Tap dance is a form of dance characterized by using the sounds of tap shoes striking the floor as a form of percussion. Two major variations on tap dance exist: rhythm (jazz) tap and Broadway tap. Broadway tap focuses on dance; it is widely performed in musical theater. Rhythm tap focuses on musicality, and practitioners consider themselves to be a part of the jazz tradition.

The sound is made by shoes that have a metal "tap" on the heel and toe. There are different brands of shoes which sometimes differ in the way they sound.

History 

Tap dance is an indigenous American dance form with roots that go back 300 years to British and West African musical and step dance traditions.
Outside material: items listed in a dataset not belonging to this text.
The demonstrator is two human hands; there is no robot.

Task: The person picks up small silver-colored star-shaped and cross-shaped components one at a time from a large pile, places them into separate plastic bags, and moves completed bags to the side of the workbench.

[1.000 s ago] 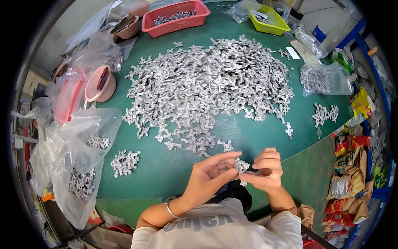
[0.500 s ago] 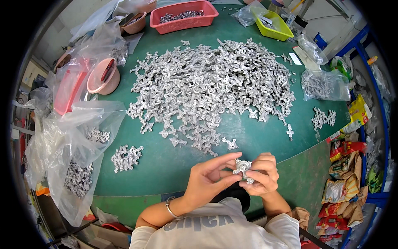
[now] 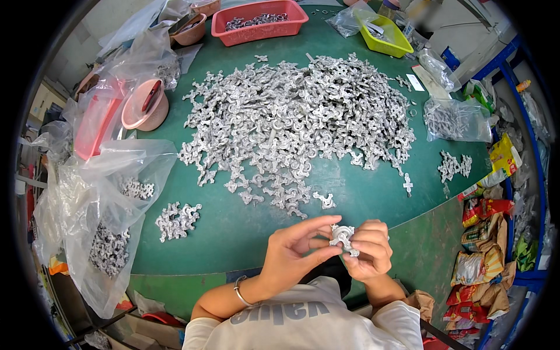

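Observation:
Between both hands, just above the front edge of the green table [image 3: 221, 248], is a small silver-grey metal casting [image 3: 342, 235] with a round middle and stubby arms. My left hand [image 3: 300, 242] pinches it from the left between thumb and fingers. On its right side, the fingers of my right hand [image 3: 371, 248] are curled round it and hide part of it. A single similar casting [image 3: 324, 200] lies on the table just beyond my hands. Farther off spreads a large heap of these castings [image 3: 297, 116].
At left, a clear plastic bag [image 3: 157, 160] holds castings, beside a small pile [image 3: 178, 221]. A pink bowl [image 3: 134, 114], red basket [image 3: 259, 36] and yellow-green basket [image 3: 402, 46] stand around the heap. Another filled bag [image 3: 458, 119] and small cluster [image 3: 455, 166] lie right, near a blue shelf frame [image 3: 510, 76].
My right hand has shifted slightly downward, its fingers set a little differently on the casting. The casting has moved very slightly; my left hand stays nearly where it was.

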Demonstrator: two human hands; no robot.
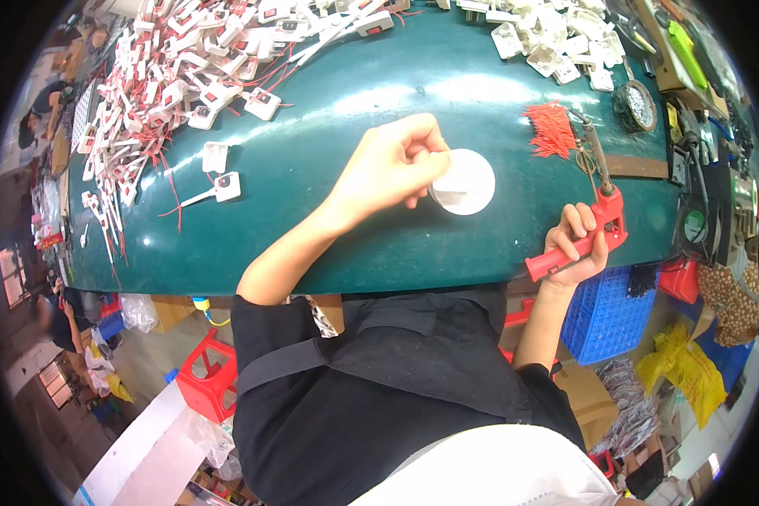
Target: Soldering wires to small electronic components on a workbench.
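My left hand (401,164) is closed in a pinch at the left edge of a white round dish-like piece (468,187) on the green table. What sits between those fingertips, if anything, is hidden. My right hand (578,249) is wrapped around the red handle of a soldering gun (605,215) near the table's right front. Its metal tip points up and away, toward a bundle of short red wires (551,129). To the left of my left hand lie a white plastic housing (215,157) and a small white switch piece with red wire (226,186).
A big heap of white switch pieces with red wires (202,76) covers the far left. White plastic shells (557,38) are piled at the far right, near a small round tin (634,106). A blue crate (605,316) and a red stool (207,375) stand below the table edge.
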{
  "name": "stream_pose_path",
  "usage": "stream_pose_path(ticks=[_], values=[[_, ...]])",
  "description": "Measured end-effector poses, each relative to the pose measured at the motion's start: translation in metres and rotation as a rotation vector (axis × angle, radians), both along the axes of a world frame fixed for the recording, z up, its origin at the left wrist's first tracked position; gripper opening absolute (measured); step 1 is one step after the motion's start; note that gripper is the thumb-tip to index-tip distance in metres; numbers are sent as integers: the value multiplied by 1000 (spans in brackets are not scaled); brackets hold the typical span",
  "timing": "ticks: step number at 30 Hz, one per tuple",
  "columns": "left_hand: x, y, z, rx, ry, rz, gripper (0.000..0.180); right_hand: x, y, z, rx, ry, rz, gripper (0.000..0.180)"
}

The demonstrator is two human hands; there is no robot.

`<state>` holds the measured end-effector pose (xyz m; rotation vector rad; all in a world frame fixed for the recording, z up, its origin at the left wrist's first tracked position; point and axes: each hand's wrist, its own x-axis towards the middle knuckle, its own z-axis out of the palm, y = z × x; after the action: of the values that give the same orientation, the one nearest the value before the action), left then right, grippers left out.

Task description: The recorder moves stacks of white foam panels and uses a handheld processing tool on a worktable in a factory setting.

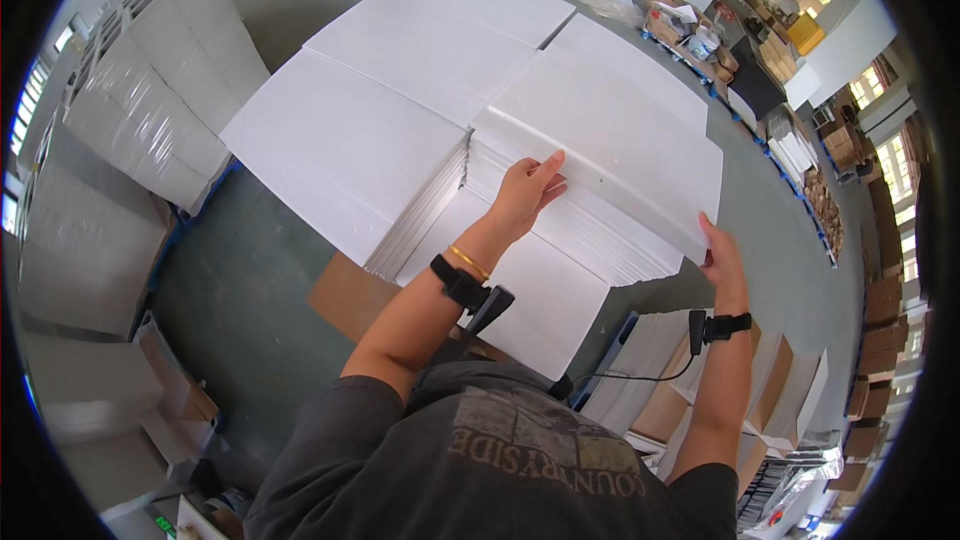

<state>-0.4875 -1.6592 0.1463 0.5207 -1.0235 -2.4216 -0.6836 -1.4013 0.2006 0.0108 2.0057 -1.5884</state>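
Observation:
Several stacks of large white flat sheets stand before me. On the right-hand stack, the top white sheet (610, 110) has its near edge raised and bent downward. My left hand (527, 195) is closed at the middle of that edge, thumb uppermost and the other fingers curled below. At the sheet's near right corner, my right hand (722, 255) pinches the edge; some of its fingers are hidden. Beneath the bent edge, the layered sides of the stacked sheets (610, 240) show. A lower white stack (545, 295) lies nearest my body. Each wrist wears a black strapped device.
Plastic-wrapped white stacks (165, 70) stand on blue pallets at the left. A brown cardboard piece (350, 298) lies beside the lower stack. More stacked sheets (640, 365) are at my near right. Loaded pallets and cartons (885, 315) line the right side of the grey floor.

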Motion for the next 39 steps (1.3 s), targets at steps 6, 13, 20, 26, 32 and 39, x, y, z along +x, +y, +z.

These fused and evolved into a form of dance called "jigging", which was taken up by minstrel show dancers in the 1800s. Tap dance then became a popular stage entertainment.

As minstrel shows began to decline in popularity, tap dance moved to the increasingly popular Vaudeville stage. Due to Vaudeville's unspoken "two-colored rule", which forbade blacks to perform solo, many Vaudeville tap acts were duets. One such duo was "Buck and Bubbles," which consisted of John "Bubbles" Sublett tap dancing and Ford "Buck" Washington playing a piano. The duo performed a "Class Act", a routine in which the performers wore tuxedos, effectively distinguishing them from the older minstrel show concept of tap dancers as "grinning-and-dancing clowns."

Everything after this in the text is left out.